JAKARTA, iNewsBelu.id - Pengadilan Kriminal Internasional (ICC), Jumat (17/3/2023), mengeluarkan perintah penangkapan terhadap Presiden Rusia Vladimir Putin. Putin dituduh melakukan kejahatan perang dengan mendeportasi serta memindahkan anak-anak dari Ukraina ke Rusia.
Selain Putin, perintah penangkapan juga dikeluarkan untuk Maria Lvova-Belova, komisaris untuk hak-hak anak Rusia atas tuduhan yang sama.
Rusia menolak tuduhan itu dan menyebutnya sangat keterlaluan dan tidak masuk akal. Selain itu perintah penangkapan terhadap Putin tak mengikat secara hukum bagi Rusia karena negara itu tidak pernah meratifikasinya. ICC mengeluarkan surat perintah penangkapan untuk Putin dan Lvova-Belova atas tuduhan bertanggung jawab secara pribadi maupun memberikan perintah atas pendeportasian penduduk (anak-anak) secara ilegal serta pemindahan anak-anak juga secara tidak sah dari wilayah pendudukan Rusia di Ukraina.
Lantas mungkinkah ICC menangkap Presiden Putin? Secara hukum tidak bisa. Meskipun Rusia turut menandatangani Statuta Roma, dokumen yang menjadi dasar pendirian ICC, negara itu tidak pernah meratifikasi perjanjian tersebut, bahkan sudah menarik diri pada 2016.
Apa pun tuduhan ICC batal demi hukum di Rusia, demikian pernyataan yang disampaikan Juru Bicara Kremlin Dmitry Peskov maupun Juru Bicara Kementerian Luar Negeri (Kemlu) Rusia Maria Zakharova. Lain cerita jika Putin berkunjung ke negara yang sudah atau masih menjadi anggota ICC.
Dalam perintah itu disebutkan, negara anggota bisa saja menangkap Putin jika sedang berkunjung, kemudian menyerahkannya ke markas ICC di Den Haag, Belanda.
Sejauh ini ada 123 negara yang menandatangani Statuta Roma, namun 41 di antaranya belum meratifikasi atau mengakuinya sebagai hukum di negara masing-masing. Negara-negara yang belum meratifikasi ICC di antaranya China, India, Arab Saudi, dan Turki. Sementara itu negara lain yang sudah menarik diri dari Statuta Roma, yakni Rusia, Israel, Sudan, dan Amerika Serikat (AS).

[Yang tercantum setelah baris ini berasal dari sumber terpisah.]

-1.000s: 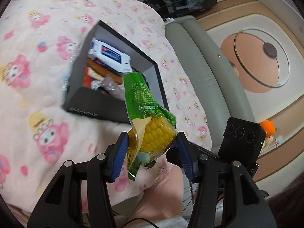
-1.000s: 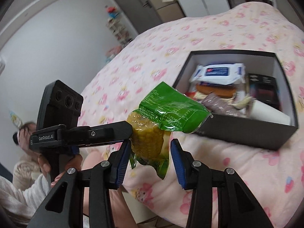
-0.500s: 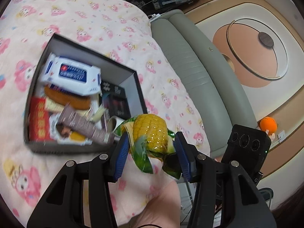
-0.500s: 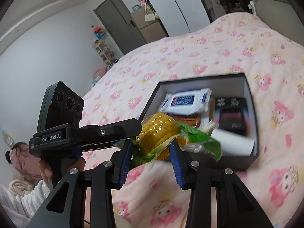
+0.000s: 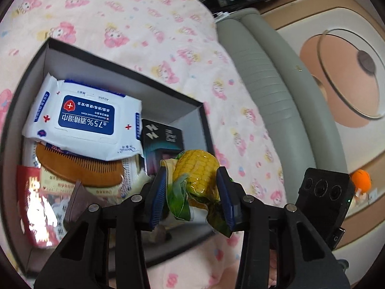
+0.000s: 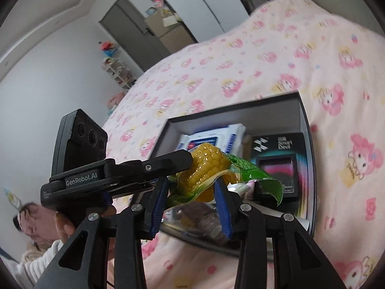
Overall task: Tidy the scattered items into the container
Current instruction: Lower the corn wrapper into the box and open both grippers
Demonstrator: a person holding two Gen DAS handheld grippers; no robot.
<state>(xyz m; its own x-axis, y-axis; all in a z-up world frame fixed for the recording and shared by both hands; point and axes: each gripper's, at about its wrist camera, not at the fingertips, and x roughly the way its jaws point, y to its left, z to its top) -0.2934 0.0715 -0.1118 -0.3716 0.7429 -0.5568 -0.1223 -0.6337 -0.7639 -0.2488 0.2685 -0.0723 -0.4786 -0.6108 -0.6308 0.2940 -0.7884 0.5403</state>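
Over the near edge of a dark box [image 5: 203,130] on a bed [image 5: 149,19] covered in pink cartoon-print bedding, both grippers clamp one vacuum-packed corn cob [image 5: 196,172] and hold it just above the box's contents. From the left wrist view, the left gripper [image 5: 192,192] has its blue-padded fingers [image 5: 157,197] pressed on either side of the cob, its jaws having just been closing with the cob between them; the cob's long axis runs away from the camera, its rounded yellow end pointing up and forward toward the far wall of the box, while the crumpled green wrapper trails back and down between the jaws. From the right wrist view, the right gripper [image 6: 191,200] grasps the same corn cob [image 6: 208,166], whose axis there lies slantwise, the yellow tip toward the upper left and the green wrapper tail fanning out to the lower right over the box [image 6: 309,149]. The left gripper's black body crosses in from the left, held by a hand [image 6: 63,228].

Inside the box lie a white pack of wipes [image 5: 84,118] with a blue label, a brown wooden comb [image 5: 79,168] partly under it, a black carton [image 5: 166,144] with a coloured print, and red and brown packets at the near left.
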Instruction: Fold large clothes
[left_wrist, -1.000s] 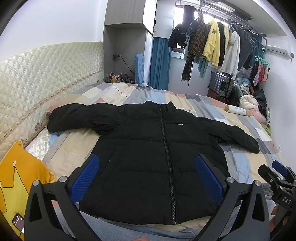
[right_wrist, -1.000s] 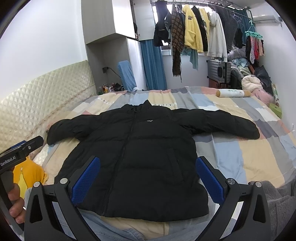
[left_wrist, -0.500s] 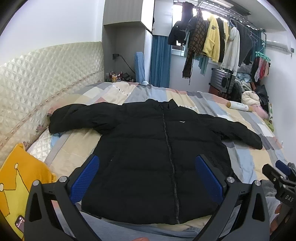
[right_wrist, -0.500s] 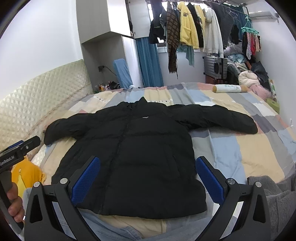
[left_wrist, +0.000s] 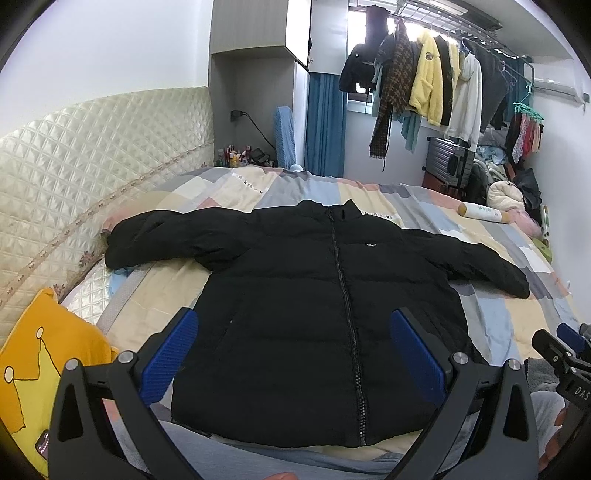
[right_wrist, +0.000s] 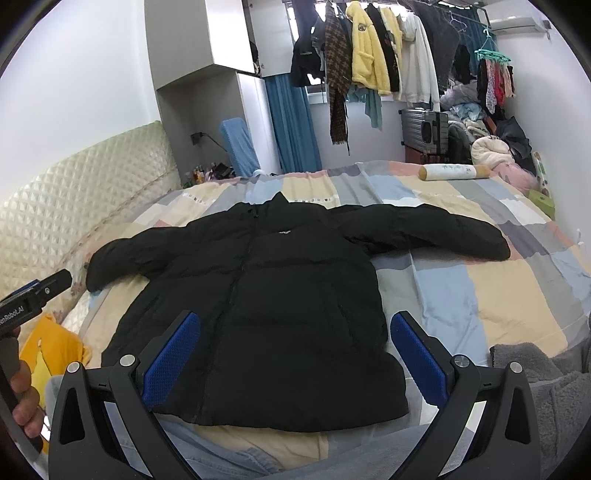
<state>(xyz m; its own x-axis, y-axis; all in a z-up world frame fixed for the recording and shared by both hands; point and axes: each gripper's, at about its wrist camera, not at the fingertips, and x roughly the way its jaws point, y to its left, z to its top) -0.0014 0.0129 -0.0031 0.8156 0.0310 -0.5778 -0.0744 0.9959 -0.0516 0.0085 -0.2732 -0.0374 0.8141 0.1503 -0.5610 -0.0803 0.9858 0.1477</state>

Bahkan Kongres AS pada 2002 mengesahkan undang-undang (UU) yang melarang kerja sama apa pun dengan ICC serta mengizinkan segala upaya yang diperlukan dan pantas untuk membebaskan warga AS, di mana pun atau warga negara sekutunya, dari tuntutan. Bahkan jika perlu menggunakan kekuatan militer.